Material for the task
-*-*-

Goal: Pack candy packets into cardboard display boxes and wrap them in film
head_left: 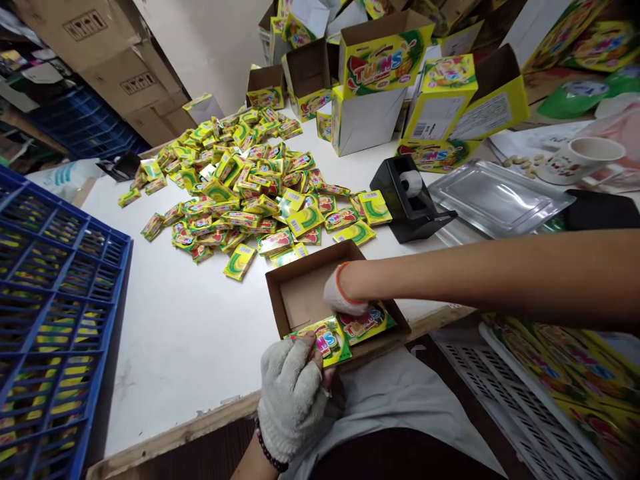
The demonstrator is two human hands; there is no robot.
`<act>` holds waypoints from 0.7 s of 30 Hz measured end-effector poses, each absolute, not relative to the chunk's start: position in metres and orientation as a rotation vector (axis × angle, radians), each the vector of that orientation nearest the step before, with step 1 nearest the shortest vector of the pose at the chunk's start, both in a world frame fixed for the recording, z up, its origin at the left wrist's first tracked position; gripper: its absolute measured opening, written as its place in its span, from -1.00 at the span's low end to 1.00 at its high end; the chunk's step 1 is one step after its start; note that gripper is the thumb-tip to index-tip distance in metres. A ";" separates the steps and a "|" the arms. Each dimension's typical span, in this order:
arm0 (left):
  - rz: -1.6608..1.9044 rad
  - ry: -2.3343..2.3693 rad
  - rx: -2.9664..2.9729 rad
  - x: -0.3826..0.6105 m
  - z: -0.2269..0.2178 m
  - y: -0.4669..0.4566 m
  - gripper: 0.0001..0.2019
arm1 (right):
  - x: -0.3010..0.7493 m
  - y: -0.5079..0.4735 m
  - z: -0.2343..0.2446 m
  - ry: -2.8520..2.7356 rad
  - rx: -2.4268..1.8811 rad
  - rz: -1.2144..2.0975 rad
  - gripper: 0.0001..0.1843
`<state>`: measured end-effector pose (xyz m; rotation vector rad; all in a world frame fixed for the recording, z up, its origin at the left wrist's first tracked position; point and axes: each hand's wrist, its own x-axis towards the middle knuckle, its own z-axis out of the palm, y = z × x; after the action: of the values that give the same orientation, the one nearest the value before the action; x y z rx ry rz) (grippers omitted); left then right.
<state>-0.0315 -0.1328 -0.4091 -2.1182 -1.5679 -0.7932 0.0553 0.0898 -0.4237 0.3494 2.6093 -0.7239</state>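
Note:
An open cardboard box, brown inside, sits at the table's near edge. My left hand, in a white glove with bare fingertips showing, is closed on a yellow-and-green Twins pack at the box's near left corner. A second Twins pack lies beside it in the near right corner. My right hand, in a white glove with an orange cuff, reaches down into the box above that pack. Its fingers are hidden, so its grip does not show. Beyond the box spreads a heap of small packs.
A black tape dispenser stands right of the heap, near a metal tray and a white cup. Printed cartons stack up behind. A blue crate is at left; a white basket sits low at right.

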 end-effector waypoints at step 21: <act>-1.206 -1.911 -2.100 -0.097 -0.344 -0.075 -0.72 | 0.068 0.086 -0.320 2.588 0.540 -0.522 -0.86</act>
<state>-0.0970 -0.0746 -0.3437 -2.1002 -1.9111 -1.2064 0.0680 0.0856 -0.3197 0.5396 2.5879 -0.5216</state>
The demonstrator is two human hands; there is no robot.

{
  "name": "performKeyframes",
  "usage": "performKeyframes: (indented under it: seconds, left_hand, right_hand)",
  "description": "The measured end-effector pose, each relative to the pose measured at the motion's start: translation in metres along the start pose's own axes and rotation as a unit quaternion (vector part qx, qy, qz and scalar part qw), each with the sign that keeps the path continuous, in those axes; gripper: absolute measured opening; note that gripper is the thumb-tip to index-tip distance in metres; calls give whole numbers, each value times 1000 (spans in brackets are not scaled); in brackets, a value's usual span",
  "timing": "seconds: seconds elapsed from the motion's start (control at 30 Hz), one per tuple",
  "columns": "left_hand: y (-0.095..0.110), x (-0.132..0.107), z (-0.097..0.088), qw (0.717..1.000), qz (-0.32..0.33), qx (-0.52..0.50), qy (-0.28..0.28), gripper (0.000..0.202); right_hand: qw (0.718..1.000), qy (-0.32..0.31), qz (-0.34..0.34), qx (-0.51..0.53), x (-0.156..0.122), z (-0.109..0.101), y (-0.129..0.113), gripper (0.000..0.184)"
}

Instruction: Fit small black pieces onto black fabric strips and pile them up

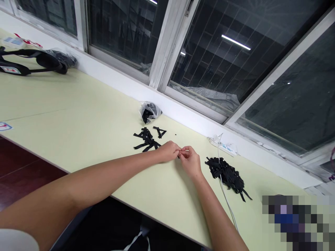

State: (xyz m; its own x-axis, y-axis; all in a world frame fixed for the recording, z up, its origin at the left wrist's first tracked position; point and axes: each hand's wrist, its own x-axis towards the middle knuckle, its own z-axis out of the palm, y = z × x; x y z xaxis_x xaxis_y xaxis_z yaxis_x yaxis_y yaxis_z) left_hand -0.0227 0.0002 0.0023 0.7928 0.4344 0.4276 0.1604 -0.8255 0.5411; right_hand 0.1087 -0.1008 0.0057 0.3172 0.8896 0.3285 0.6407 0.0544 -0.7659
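Note:
My left hand [169, 151] and my right hand [190, 161] meet above the table, fingertips pinched together. A bit of a black strap [178, 157] shows between them; the fingers cover most of it. Just left of my left hand lies a loose cluster of black straps [148, 138], with a couple of separate black straps [160, 131] behind it. To the right of my right hand is a larger heap of black straps [227, 174]. Behind the cluster, near the wall, stands a clear plastic bag [151, 111] with small black parts inside.
A white cable [224, 190] runs across the right heap from a power strip [225, 146] by the window ledge. At the far left of the pale table [104, 104] lies a black strapped item [39, 61]. A pixelated dark area [290, 223] is at lower right.

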Motion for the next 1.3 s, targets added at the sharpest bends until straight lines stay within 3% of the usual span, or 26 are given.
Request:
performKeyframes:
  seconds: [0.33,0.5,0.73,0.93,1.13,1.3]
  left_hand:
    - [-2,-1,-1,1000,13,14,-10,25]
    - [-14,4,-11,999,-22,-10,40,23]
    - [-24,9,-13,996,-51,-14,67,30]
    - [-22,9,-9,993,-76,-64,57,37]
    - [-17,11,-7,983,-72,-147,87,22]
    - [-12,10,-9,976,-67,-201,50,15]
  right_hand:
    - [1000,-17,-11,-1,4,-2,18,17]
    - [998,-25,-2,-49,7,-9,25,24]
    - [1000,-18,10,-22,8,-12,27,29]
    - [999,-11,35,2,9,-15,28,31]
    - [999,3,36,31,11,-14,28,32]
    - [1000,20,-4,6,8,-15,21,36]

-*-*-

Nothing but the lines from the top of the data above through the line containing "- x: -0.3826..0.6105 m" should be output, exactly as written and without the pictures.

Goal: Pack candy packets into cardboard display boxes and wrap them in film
head_left: 
The demonstrator is two human hands; there is no robot.
`<act>` holds waypoints from 0.7 s of 30 Hz measured end-effector poses, each absolute, not relative to the chunk's start: position in metres and orientation as a rotation vector (axis × angle, radians), each the vector of that orientation nearest the step before, with step 1 nearest the shortest vector of the pose at the chunk's start, both in a world frame fixed for the recording, z up, its origin at the left wrist's first tracked position; gripper: its absolute measured opening, written as its place in its span, from -1.00 at the span's low end to 1.00 at its high end; the chunk's step 1 is one step after its start; note that gripper is the thumb-tip to index-tip distance in metres. A ";" separates the steps and a "|" the arms. Each dimension's typical span, in this order:
arm0 (left):
  - rz: -1.6608..1.9044 rad
  - ry: -2.3343..2.3693 rad
  - rx: -2.9664..2.9729 rad
  - x: -0.3826..0.6105 m

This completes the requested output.